======== Information supplied ========
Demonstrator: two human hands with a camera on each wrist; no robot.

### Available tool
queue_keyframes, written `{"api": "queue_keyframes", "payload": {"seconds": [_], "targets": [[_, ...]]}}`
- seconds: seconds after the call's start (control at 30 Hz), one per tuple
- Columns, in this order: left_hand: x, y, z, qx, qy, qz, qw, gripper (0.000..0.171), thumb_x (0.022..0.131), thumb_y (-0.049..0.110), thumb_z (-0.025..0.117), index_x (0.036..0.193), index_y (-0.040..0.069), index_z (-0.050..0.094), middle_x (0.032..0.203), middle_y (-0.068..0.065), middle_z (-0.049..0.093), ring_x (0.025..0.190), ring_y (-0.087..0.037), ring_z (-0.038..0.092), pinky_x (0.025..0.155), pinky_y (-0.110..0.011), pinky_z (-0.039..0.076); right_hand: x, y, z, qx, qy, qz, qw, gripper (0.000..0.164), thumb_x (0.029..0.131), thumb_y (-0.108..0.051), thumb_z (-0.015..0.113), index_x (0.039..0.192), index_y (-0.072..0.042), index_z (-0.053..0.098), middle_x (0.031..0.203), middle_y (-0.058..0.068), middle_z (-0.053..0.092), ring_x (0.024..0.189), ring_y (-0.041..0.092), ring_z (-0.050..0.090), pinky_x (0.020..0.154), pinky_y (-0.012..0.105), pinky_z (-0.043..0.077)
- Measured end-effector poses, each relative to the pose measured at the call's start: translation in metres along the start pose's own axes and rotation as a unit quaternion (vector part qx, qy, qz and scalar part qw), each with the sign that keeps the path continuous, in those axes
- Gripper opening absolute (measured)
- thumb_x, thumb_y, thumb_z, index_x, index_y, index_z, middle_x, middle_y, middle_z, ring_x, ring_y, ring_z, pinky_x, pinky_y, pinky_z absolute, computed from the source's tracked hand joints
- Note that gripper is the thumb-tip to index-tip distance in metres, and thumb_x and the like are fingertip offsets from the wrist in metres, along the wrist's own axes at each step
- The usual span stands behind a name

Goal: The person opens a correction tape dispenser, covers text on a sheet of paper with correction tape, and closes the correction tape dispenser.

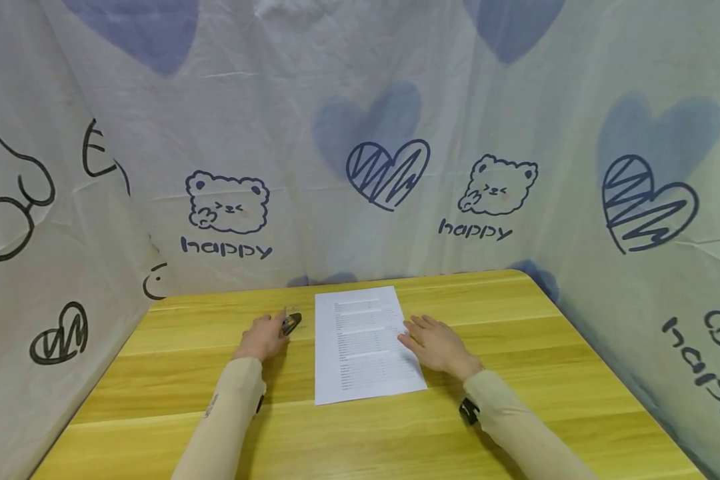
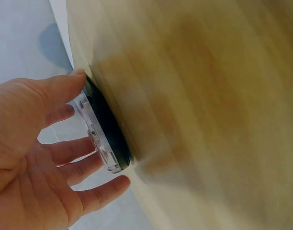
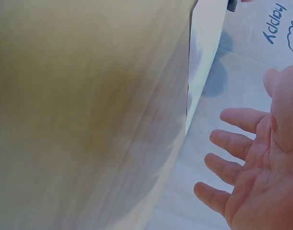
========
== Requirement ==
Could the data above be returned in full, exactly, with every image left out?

== Written answer ==
Demonstrator: two human hands with a camera on each wrist; no robot.

### Available tool
queue_keyframes, written `{"api": "queue_keyframes", "payload": {"seconds": [_], "targets": [[_, ...]]}}`
- seconds: seconds after the call's start (control at 30 Hz), one per tuple
- Columns, in this order: left_hand: x, y, z, qx, qy, qz, qw, gripper (0.000..0.171), thumb_x (0.022..0.131), thumb_y (-0.049..0.110), thumb_z (-0.025..0.117), index_x (0.036..0.193), index_y (-0.040..0.069), index_z (-0.050..0.094), middle_x (0.032..0.203), middle_y (-0.068..0.065), middle_z (-0.049..0.093), ring_x (0.025..0.190), ring_y (-0.087..0.037), ring_z (-0.038..0.092), pinky_x (0.025..0.155), pinky_y (-0.110..0.011), pinky_z (-0.039..0.076); right_hand: x, y, z, qx, qy, qz, qw, gripper (0.000..0.164), thumb_x (0.029..0.131), thumb_y (-0.108..0.051), thumb_z (-0.015..0.113), index_x (0.039..0.192), index_y (-0.072..0.042), index_z (-0.053..0.098), middle_x (0.031..0.203), middle_y (-0.058..0.068), middle_z (-0.053..0.092), ring_x (0.024..0.189), ring_y (-0.041..0.092), ring_z (-0.050..0.090), pinky_x (0.020..0.154), pinky_y (-0.012..0.105), pinky_z (-0.043..0.077)
- Measured end-effector poses, each relative to the pose measured at the call's start: translation in metres along the start pose's own axes and rotation as a unit quaternion (vector part qx, qy, qz and scalar part qw), each with the sign that keeps the path continuous, in those axes
- Gripper opening absolute (measured)
- thumb_x, thumb_y, thumb_z, index_x, index_y, index_z, middle_x, middle_y, middle_z, ring_x, ring_y, ring_z, pinky_x, pinky_y, pinky_z absolute, computed from the source's tracked hand joints
- Note that gripper is the thumb-tip to index-tip distance in metres, and thumb_x and the like are fingertip offsets from the wrist in metres, along the wrist's own axes at each step
- The usual span stands behind a name

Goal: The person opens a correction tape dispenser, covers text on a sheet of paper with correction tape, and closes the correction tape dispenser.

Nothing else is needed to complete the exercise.